Likely a bad connection on a battery cable or a battery no longer holding a charge. Since it started after you disconnected, the idea of a bad or corroded connection makes a little more sense.

Hold the push button with your foot off the brake until the dash lights up. Scroll through the menus & look at your battery voltage there with the engine off. You should be seeing at least 12.2V.


----------



## Cruzeltz2014 (Jul 17, 2017)

Thanks for the tip.

I went and checked the voltage it was around 11v and kept dropping. So you thinking bad connection or bad battery?


----------



## jblackburn (Apr 14, 2012)

Cruzeltz2014 said:


> Thanks for the tip.
> 
> I went and checked the voltage it was around 11v and kept dropping.
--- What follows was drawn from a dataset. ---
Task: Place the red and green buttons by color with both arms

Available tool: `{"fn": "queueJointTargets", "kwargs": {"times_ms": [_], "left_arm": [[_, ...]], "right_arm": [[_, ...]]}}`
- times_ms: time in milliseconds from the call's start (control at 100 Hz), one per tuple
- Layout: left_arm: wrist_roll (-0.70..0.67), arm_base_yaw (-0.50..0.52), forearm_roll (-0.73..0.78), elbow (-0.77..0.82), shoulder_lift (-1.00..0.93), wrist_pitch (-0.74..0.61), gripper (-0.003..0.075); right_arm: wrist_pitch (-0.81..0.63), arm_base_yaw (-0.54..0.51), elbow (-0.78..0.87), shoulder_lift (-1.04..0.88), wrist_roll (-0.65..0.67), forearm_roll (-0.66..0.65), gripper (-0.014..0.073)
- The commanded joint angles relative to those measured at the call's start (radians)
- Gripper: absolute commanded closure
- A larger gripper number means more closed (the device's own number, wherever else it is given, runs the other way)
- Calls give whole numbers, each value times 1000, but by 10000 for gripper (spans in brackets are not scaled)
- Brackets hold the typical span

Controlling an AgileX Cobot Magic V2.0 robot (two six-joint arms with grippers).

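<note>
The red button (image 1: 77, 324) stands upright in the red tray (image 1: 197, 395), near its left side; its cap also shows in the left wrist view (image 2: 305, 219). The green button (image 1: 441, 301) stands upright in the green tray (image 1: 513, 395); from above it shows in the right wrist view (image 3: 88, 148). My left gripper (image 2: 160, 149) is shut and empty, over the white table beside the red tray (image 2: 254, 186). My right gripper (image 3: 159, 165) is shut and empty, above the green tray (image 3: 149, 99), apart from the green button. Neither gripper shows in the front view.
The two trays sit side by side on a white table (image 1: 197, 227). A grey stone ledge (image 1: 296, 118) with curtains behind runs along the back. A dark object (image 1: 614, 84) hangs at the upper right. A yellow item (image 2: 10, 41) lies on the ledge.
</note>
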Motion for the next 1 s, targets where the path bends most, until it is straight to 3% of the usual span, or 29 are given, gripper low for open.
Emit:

So you thinking bad connection or bad battery?


You definitely need a new battery


----------



## ChevyGuy (Dec 13, 2014)

How old is the battery? The factory battery seems to last about 2-3 years.


----------



## Cruzeltz2014 (Jul 17, 2017)

jblackburn said:


> Cruzeltz2014 said:
> 
> 
> > Thanks for the tip.
> ...


lol yea I kinda figured that. Thanks for the help!!


----------



## Cruzeltz2014 (Jul 17, 2017)

ChevyGuy said:


> How old is the battery? The factory battery seems to last about 2-3 years.


I've never replaced the battery and I'm guessing it wasn't changed when I bought it so makes sense why it would be acting up if it is a 2014.


----------



## ChevyGuy (Dec 13, 2014)

When the battery went out in my 2013, my first warning was that the car really, really struggled start one day. It was fine after that, but I didn't trust it. No other electrical problems, so I changed the battery. All's well after that.


----------



## Cruzeltz2014 (Jul 17, 2017)

ChevyGuy said:


> When the battery went out in my 2013, my first warning was that the car really, really struggled start one day. It was fine after that, but I didn't trust it. No other electrical problems, so I changed the battery. All's well after that.


Yea same situation for me. Got a new battery yesterday and all is well.


----------